Qaisi Ramy Mohammed Aiesh, Fouladinia Farhad, Mayet Abdulilah Mohammad, Guerrero John William Grimaldo, Loukil Hassen, Raja M Ramkumar, Muqeet Mohammed Abdul, Eftekhari-Zadeh Ehsan
Department of Electrical and Electronics Engineering, College of Engineering, University of Jeddah, Jeddah 21589, Saudi Arabia.
Faculty of engineering, Rzeszow University of Technology, Powstancow Warszawy 12, 35-959 Rzeszow, Poland.
Sensors (Basel). 2023 Aug 5;23(15):6959. doi: 10.3390/s23156959.
Two-phase fluids are widely utilized in some industries, such as petrochemical, oil, water, and so on. Each phase, liquid and gas, needs to be measured. The measuring of the void fraction is vital in many industries because there are many two-phase fluids with a wide variety of liquids. A number of methods exist for measuring the void fraction, and the most popular is capacitance-based sensors. Aside from being easy to use, the capacitance-based sensor does not need any separation or interruption to measure the void fraction. In addition, in the contemporary era, thanks to Artificial Neural Networks (ANN), measurement methods have become much more accurate. The same can be said for capacitance-based sensors. In this paper, a new metering system utilizing an 8-electrode sensor and a Multilayer Perceptron network (MLP) is presented to predict an air and water volume fractions in a homogeneous fluid. Some characteristics, such as temperature, pressure, etc., can have an impact on the results obtained from the aforementioned sensor. Thus, considering temperature changes, the proposed network predicts the void fraction independent of pressure variations. All simulations were performed using the COMSOL Multiphysics software for temperature changes from 275 to 370 degrees Kelvin. In addition, a range of 1 to 500 Bars, was considered for the pressure. The proposed network has inputs obtained from the mentioned software, along with the temperature. The only output belongs to the predicted void fraction, which has a low MAE equal to 0.38. Thus, based on the obtained result, it can be said that the proposed network precisely measures the amount of the void fraction.

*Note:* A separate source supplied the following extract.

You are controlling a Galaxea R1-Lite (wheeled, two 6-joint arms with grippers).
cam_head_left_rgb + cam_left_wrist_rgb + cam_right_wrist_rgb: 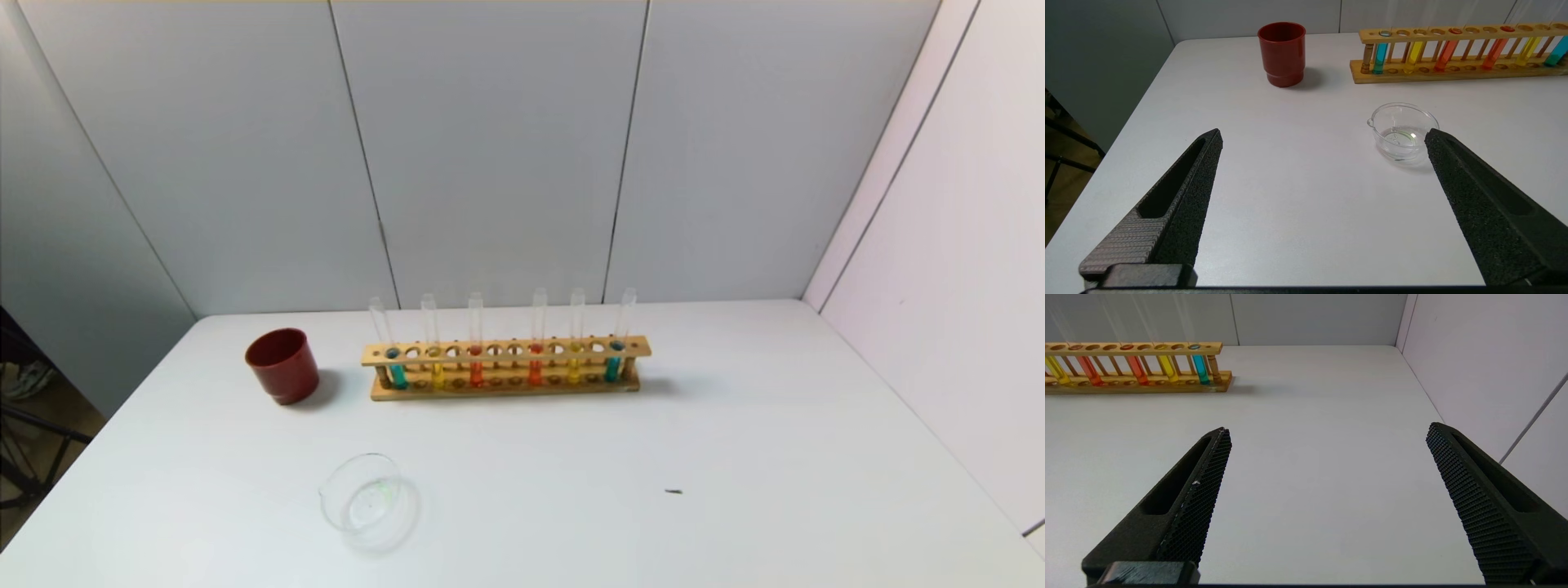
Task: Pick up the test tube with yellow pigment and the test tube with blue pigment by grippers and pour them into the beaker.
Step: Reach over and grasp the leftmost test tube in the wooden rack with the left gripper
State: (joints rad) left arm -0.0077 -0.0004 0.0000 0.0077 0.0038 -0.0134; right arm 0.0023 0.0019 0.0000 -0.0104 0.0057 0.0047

两相流体在一些行业中得到广泛应用,如石油化工、石油、水等行业。液相和气相这两个相都需要进行测量。空隙率的测量在许多行业中至关重要,因为存在许多含有各种液体的两相流体。存在多种测量空隙率的方法,最常用的是基于电容的传感器。基于电容的传感器除了易于使用外,测量空隙率时不需要任何分离或中断操作。此外,在当代,由于人工神经网络(ANN),测量方法变得更加准确。基于电容的传感器也是如此。本文提出了一种利用8电极传感器和多层感知器网络(MLP)的新型计量系统,用于预测均匀流体中的空气和水的体积分数。一些特性,如温度、压力等,可能会对上述传感器获得的结果产生影响。因此,考虑温度变化,所提出的网络能够独立于压力变化预测空隙率。所有模拟均使用COMSOL Multiphysics软件进行,温度范围为275至370开尔文。此外,压力范围考虑为1至500巴。所提出的网络的输入来自上述软件以及温度。唯一的输出是预测的空隙率,其平均绝对误差(MAE)较低,等于0.38。因此,根据获得的结果,可以说所提出的网络能够精确测量空隙率的大小。